→ What is required:
Two lines mark the range in the entries below: the one holding "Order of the" and the one holding "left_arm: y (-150". Set down those two and all lines between them, exactly.

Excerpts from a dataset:
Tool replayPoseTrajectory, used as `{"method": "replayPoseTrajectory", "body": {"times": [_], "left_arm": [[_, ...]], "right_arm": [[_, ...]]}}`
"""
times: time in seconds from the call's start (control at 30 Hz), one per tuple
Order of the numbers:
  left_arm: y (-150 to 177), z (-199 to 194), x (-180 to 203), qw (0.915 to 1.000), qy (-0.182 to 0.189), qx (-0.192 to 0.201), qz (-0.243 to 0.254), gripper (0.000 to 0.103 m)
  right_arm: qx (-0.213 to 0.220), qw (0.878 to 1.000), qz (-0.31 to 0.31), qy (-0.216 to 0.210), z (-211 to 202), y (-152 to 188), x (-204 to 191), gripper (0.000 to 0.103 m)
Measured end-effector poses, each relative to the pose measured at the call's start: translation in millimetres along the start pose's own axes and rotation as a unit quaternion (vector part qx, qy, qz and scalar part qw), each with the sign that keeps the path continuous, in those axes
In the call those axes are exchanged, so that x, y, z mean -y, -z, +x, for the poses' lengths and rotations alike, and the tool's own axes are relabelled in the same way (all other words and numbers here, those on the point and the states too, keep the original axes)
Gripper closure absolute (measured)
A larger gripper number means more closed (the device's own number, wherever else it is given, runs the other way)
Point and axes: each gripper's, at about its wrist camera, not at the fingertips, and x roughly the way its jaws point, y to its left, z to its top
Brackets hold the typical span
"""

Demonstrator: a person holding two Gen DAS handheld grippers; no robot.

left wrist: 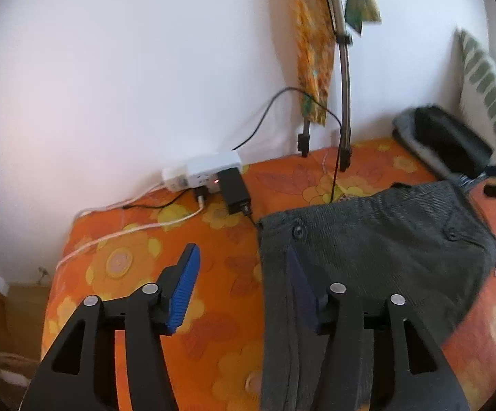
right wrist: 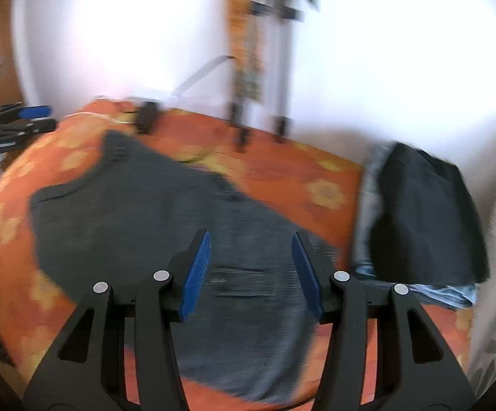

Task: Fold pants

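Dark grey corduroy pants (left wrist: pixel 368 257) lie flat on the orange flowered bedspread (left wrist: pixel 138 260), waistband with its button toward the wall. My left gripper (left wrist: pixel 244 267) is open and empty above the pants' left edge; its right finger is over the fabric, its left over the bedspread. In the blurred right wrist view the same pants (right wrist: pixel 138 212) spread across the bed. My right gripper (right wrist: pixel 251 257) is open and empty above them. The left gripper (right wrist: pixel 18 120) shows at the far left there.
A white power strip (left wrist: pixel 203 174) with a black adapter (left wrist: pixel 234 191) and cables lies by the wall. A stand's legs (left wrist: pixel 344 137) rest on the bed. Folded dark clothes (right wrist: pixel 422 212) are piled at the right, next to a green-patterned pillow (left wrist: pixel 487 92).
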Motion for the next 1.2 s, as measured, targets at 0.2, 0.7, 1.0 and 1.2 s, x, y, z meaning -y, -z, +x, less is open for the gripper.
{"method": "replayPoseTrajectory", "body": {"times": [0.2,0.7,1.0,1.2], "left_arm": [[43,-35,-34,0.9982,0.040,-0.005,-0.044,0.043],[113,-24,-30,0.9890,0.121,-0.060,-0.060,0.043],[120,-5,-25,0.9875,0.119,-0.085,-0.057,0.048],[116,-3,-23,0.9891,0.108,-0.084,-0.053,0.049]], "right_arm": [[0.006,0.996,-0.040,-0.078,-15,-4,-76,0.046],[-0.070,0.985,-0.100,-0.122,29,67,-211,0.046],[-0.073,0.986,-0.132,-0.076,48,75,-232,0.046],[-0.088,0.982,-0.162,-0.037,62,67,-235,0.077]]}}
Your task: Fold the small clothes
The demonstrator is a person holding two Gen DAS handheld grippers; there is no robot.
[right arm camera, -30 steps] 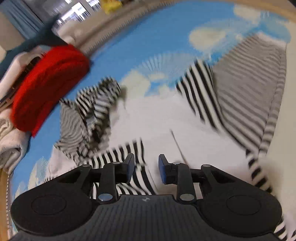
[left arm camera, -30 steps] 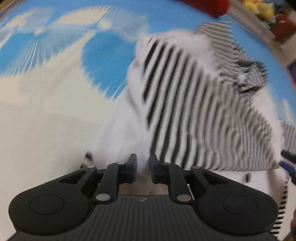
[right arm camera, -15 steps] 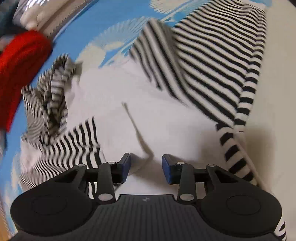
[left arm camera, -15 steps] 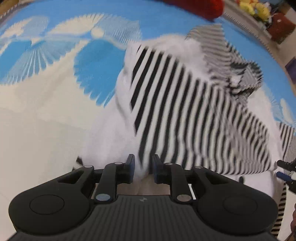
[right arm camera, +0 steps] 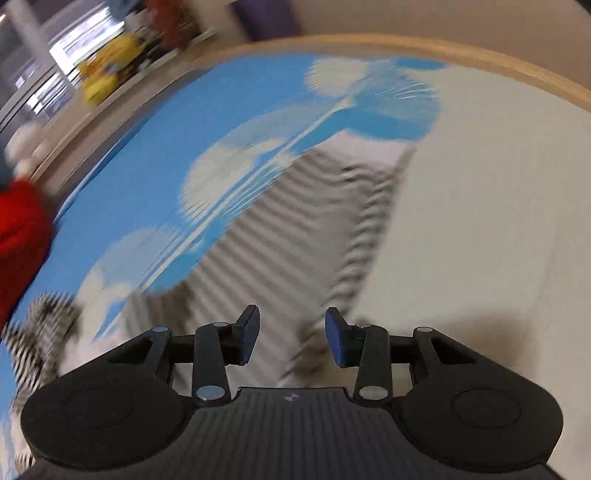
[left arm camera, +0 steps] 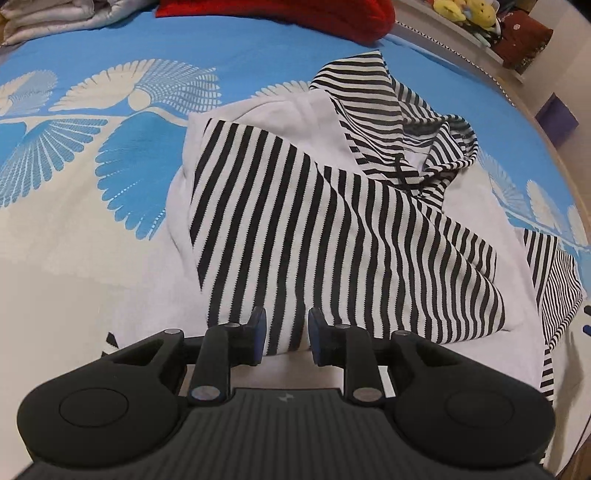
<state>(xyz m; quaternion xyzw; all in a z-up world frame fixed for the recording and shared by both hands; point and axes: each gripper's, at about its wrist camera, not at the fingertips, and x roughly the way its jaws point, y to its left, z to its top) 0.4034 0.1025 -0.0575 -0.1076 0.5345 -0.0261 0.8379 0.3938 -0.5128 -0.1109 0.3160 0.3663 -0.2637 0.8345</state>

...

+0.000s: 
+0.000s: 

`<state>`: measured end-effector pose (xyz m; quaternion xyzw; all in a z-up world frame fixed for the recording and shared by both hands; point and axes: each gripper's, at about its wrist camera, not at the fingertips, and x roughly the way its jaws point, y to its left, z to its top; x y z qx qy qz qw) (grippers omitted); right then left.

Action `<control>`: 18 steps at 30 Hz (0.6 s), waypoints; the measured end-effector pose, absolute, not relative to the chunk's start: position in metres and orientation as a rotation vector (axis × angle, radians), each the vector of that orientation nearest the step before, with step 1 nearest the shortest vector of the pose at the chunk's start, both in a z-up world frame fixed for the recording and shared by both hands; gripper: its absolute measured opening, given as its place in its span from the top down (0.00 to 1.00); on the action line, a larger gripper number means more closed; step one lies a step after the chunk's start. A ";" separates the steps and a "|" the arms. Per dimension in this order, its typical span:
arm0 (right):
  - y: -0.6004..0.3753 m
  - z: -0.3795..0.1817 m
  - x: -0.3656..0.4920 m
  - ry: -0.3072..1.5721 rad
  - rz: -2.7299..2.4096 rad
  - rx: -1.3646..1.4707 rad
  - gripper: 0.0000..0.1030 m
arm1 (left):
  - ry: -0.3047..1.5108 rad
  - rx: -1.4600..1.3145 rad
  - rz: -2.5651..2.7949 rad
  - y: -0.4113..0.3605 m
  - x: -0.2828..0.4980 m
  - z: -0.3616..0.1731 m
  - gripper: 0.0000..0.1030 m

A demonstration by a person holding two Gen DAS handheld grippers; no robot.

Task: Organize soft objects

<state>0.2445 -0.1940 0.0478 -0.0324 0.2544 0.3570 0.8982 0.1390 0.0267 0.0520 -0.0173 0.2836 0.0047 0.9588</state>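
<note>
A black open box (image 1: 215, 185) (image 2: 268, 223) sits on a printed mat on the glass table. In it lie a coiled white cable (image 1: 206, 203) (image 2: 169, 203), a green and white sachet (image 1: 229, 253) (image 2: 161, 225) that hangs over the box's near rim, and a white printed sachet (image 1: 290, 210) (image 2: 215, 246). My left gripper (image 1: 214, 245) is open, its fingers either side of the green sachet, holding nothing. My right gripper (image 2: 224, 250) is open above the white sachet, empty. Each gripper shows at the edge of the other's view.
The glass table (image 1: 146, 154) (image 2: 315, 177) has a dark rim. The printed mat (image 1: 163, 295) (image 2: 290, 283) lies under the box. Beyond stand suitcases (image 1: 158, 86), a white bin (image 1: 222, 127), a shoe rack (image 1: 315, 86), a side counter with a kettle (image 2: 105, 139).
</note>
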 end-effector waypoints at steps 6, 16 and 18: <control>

→ Solution:
Order of the numbers:
  left_arm: y (-150 to 177), z (-199 to 194), x (-180 to 203), qw (0.915 to 1.000), qy (-0.182 to 0.189), qx (-0.192 to 0.201), qz (-0.243 to 0.254), gripper (0.000 to 0.103 m)

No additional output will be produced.